Copy out the listing below exactly, please, and skip any pictures.

★ ★ ★ ★

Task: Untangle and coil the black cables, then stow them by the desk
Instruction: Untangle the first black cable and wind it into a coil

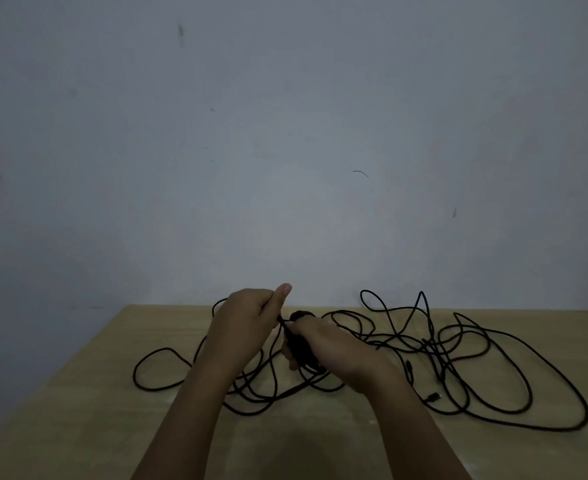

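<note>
Black coil [301, 351] apparently gripped, right hand [334, 348].

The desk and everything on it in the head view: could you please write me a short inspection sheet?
Surface: light wooden desk, set against the wall.
Job's things: coiled bundle of black cable held between both hands; not yet stowed.
Clutter: nothing seen.
Hands: left hand pinches a strand running into the bundle, thumb up; right hand grips the bundle.
Cables: loose black cables sprawl tangled across the desk, mostly right of the hands, one loop to the left; a connector end lies near the right forearm.
Surroundings: plain grey wall with scuffs; dim light.
</note>
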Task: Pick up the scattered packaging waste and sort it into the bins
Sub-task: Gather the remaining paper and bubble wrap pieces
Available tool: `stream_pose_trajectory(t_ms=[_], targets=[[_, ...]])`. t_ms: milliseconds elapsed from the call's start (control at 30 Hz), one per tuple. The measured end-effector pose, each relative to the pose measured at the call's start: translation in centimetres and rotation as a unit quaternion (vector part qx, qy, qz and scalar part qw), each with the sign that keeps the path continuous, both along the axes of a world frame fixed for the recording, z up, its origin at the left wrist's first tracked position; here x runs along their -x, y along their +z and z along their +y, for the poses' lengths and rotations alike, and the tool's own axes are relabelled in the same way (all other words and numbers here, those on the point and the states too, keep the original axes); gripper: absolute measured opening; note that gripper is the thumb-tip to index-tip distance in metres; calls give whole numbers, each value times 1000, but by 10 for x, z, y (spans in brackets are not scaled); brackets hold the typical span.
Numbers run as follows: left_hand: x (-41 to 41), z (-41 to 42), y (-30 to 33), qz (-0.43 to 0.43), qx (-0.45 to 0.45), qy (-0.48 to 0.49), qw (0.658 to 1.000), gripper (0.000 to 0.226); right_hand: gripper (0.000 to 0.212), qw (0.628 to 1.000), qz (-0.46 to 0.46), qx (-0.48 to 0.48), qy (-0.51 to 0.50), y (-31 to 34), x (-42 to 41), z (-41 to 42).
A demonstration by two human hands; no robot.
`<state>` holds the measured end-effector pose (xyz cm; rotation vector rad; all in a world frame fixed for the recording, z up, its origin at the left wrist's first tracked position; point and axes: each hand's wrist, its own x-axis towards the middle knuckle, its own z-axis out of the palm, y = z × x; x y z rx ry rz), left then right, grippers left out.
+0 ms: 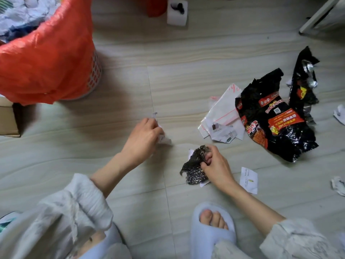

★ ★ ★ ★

Worked solution
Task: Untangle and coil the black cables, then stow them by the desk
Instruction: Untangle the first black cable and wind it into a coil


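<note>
Black coil [301, 351] apparently gripped, right hand [334, 348].

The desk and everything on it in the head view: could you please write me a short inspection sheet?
Surface: light wooden desk, set against the wall.
Job's things: coiled bundle of black cable held between both hands; not yet stowed.
Clutter: nothing seen.
Hands: left hand pinches a strand running into the bundle, thumb up; right hand grips the bundle.
Cables: loose black cables sprawl tangled across the desk, mostly right of the hands, one loop to the left; a connector end lies near the right forearm.
Surroundings: plain grey wall with scuffs; dim light.
</note>
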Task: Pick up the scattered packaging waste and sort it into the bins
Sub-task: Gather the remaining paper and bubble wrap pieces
Available tool: `stream_pose_trajectory(t_ms=[_], targets=[[_, ...]])`. t_ms: milliseconds elapsed from the call's start (control at 30 Hz), one per tuple. The measured end-effector pose, each relative to the pose measured at the call's start: translation in centimetres and rotation as a unit quaternion (vector part qx, qy, qz and scalar part qw), each with the sign that keeps the path continuous, both along the axes of a world frame fixed for the recording, z up, its origin at the left wrist's first tracked position; here x runs along their -x, y along their +z and z along their +y, for the poses' lengths and rotations alike, and the tool's own axes are relabelled in the same way (all other words and numbers here, those on the point and the states too, keep the original axes); gripper: absolute measured opening; note that gripper is the thumb-tip to index-tip distance in metres; calls give whole numbers, each value times 1000, but by 10 for x, z, y (spans in brackets are not scaled); brackets hold the typical span.
Numbers run as follows: left_hand: x (-41 to 41), z (-41 to 42), y (-30 to 33), qz (-0.43 to 0.43), qx (-0.45 to 0.45), qy (-0.48 to 0.49), qw (0.658 to 1.000), gripper (0.000 to 0.226); right_hand: gripper (0.000 to 0.212), qw (0.628 to 1.000), qz (-0.46 to 0.46), qx (-0.48 to 0.48), qy (-0.51 to 0.50), y (-31 to 34), x (-42 to 41), z (-41 to 42).
A demonstration by two human hands; no robot.
`<state>` holds the measured end-effector pose (xyz cm; rotation vector rad; all in a world frame fixed for the recording, z up, its origin at the left wrist's first tracked position; point and axes: each hand's wrist, its own x-axis towards the middle knuckle, its own z-axis out of the palm, y = z × x; x y z rx ry rz), left then right, grippers left out.
+0 ms: 

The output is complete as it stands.